A post-mortem examination on Mr Reilly by Dr Marie Cassidy, the State Pathologist, concluded that the cause of death was due to heart disease but she said blunt trauma to the head and body, caused by Clarke’s assault on him, was a contributory factor.
However, she said that the injuries he received from the assault were superficial and in the ordinary course of events she would expect a person to recover from them.
Gda Brady said that although there was an impression given in the trial that Mr Reilly was homeless at the time of the incident, he was in fact a family man living in the Lucan area. He had no previous convictions and had never come to the attention of the gardaí.

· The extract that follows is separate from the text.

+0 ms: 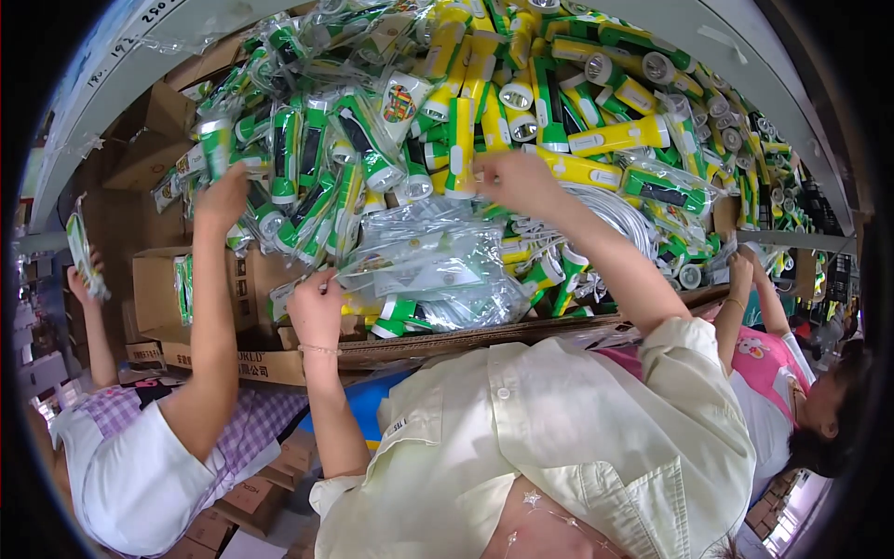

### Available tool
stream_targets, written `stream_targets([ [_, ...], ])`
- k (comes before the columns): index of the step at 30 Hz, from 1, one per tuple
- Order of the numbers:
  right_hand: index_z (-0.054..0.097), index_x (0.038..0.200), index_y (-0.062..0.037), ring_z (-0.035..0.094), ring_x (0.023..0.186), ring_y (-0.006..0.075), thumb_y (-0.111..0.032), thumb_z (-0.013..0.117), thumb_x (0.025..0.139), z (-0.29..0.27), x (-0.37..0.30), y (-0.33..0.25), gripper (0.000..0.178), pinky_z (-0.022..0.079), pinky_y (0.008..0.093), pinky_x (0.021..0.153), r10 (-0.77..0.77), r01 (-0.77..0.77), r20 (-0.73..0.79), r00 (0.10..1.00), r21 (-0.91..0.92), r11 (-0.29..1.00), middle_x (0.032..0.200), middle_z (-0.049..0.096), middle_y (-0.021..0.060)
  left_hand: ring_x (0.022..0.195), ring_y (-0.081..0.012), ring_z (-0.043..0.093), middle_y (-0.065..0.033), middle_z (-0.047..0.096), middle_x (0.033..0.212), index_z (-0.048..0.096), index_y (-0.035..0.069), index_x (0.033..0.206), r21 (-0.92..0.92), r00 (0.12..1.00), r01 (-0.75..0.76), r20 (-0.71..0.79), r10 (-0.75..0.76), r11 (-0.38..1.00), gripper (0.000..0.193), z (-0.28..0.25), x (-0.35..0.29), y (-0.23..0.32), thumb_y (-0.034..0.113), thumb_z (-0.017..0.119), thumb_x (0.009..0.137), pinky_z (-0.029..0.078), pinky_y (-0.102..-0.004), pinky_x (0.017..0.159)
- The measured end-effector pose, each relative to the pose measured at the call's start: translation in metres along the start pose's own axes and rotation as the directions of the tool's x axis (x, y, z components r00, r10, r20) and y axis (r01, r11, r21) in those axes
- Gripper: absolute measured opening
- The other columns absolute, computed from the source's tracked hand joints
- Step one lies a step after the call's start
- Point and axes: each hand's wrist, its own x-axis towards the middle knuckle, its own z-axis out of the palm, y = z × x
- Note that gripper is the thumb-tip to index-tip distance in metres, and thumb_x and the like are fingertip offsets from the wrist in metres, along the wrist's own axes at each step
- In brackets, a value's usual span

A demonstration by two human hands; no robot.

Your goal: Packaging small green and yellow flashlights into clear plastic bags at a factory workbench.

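Observation:
My left hand (317, 300), with a thin bracelet at the wrist, pinches the edge of a clear plastic bag (410, 265) with a printed insert. This bag lies over a stack of clear bags (484, 242) at the front of the heap. Slightly blurred, my right hand (521, 182) curls its fingers against the side of a yellow and green flashlight (460, 149), which stands lengthwise; its far fingers are hidden. Around both hands lie several green, yellow and white flashlights (615, 138), those on the left mostly bagged. White cable coils (615, 219) sit under my right forearm.
A cardboard edge (466, 347) runs along the front of the heap. At left, a co-worker's hand (223, 196) lifts a green flashlight (215, 144) above an open cardboard box (158, 289). Another co-worker's hands (742, 265) work at the right. A grey metal frame (112, 102) borders the heap.

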Motion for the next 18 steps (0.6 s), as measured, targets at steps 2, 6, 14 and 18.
stream_targets([
  [2,0.065,0.079,-0.0079,0.065,0.071,0.0255,-0.06,0.059,0.077,0.021,0.036,0.003,0.052,0.051,0.0361,0.059,0.115,-0.133,-0.173,0.978,-0.1,0.986,0.073,0.066,0.0078,0.055,-0.0182,0.067,-0.0146,0.066,0.064,0.069,-0.003,0.088,0.026,0.996,-0.084,-0.008,0.084,0.996,0.019,0.012,0.002,-0.004,0.012,0.063,0.079,0.05,-0.0262,0.054],
  [6,0.058,0.087,0.0002,0.066,0.07,0.0281,-0.058,0.062,0.075,0.046,0.066,0.001,0.06,0.052,0.0383,0.059,0.3,-0.351,-0.282,0.911,-0.154,0.924,0.073,0.065,0.0127,0.05,-0.0235,0.062,-0.0142,0.062,0.058,0.068,-0.003,0.077,0.102,0.975,-0.187,-0.101,0.198,0.977,0.021,0.023,0.0,0.028,0.018,0.07,0.077,0.045,-0.0313,0.05],
  [14,0.053,0.104,-0.004,0.066,0.072,0.0311,-0.04,0.071,0.074,-0.02,-0.01,-0.034,0.05,0.052,0.0388,0.064,0.079,0.062,-0.426,0.901,0.309,0.949,0.085,0.068,0.0109,0.057,-0.0382,0.057,-0.0216,0.057,0.064,0.068,0.001,0.078,0.102,0.976,-0.204,-0.058,0.21,0.974,0.016,0.029,-0.004,0.041,0.017,0.066,0.079,0.044,-0.0382,0.052],
  [18,0.053,0.117,-0.0078,0.065,0.071,0.029,-0.023,0.072,0.074,-0.013,-0.054,-0.045,0.049,0.053,0.0374,0.067,-0.551,0.732,-0.553,0.625,0.17,0.66,0.1,0.067,0.0098,0.057,-0.0373,0.057,-0.0216,0.058,0.067,0.069,0.002,0.089,-0.061,0.958,-0.284,-0.049,0.281,0.957,0.017,0.034,-0.011,0.064,0.015,0.062,0.08,0.045,-0.0382,0.053],
])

Mr Reilly’s wife died three year previous and he found this difficult to live with having lost two of their children at an early age.
Gda Brady clarified that Clarke’s girlfriend was later interviewed where she made no complaint of assault on her by Mr Reilly, "sexual or otherwise".
Clarke had served four years in prison after he was convicted in Dundalk Circuit Criminal Court on four charges of sexual assault. He has 15 other criminal convictions.
Gda Brady agreed with Mr Peter Finlay SC (with Mr Padraig Dywer BL), defending, that Clarke had no weapons of offence on him when he was arrested and confirmed that Clarke had stated during questioning that he never intended Mr Reilly to die.
Clinical psychologist Dr Brian Glanville told Mr Finlay that an assessment of Clarke revealed he had an IQ consistent with a person with a mild intellectual disability. He said upon release from prison he would need support services to help get the skills necessary to live an independent life.
Mr Finlay told Judge Murphy that Clarke wished to express his sincere sorrow and regret for what happened on the night.
He said that Clarke did not go looking for trouble on the night but that the assault, which counsel said was "not a merciless, relentless beating" arose out of an altercation that was not premeditated. He added that Clarke would not have struck Mr Reilly had he known he was ill.
Mr Finlay said that Clarke informed him that the sexual assault conviction arose out of a dispute he had with an ex-girlfriend.
However, Gda Brady told Mr Gillane in re-examination, that after investigating the matter he learned that the charges related to four different victims and four different occasions where he had sexually assaulted them after he led them down lanes when they were returning home at night.
Mr Finlay replied that this did not appear to be Clarke’s recollection.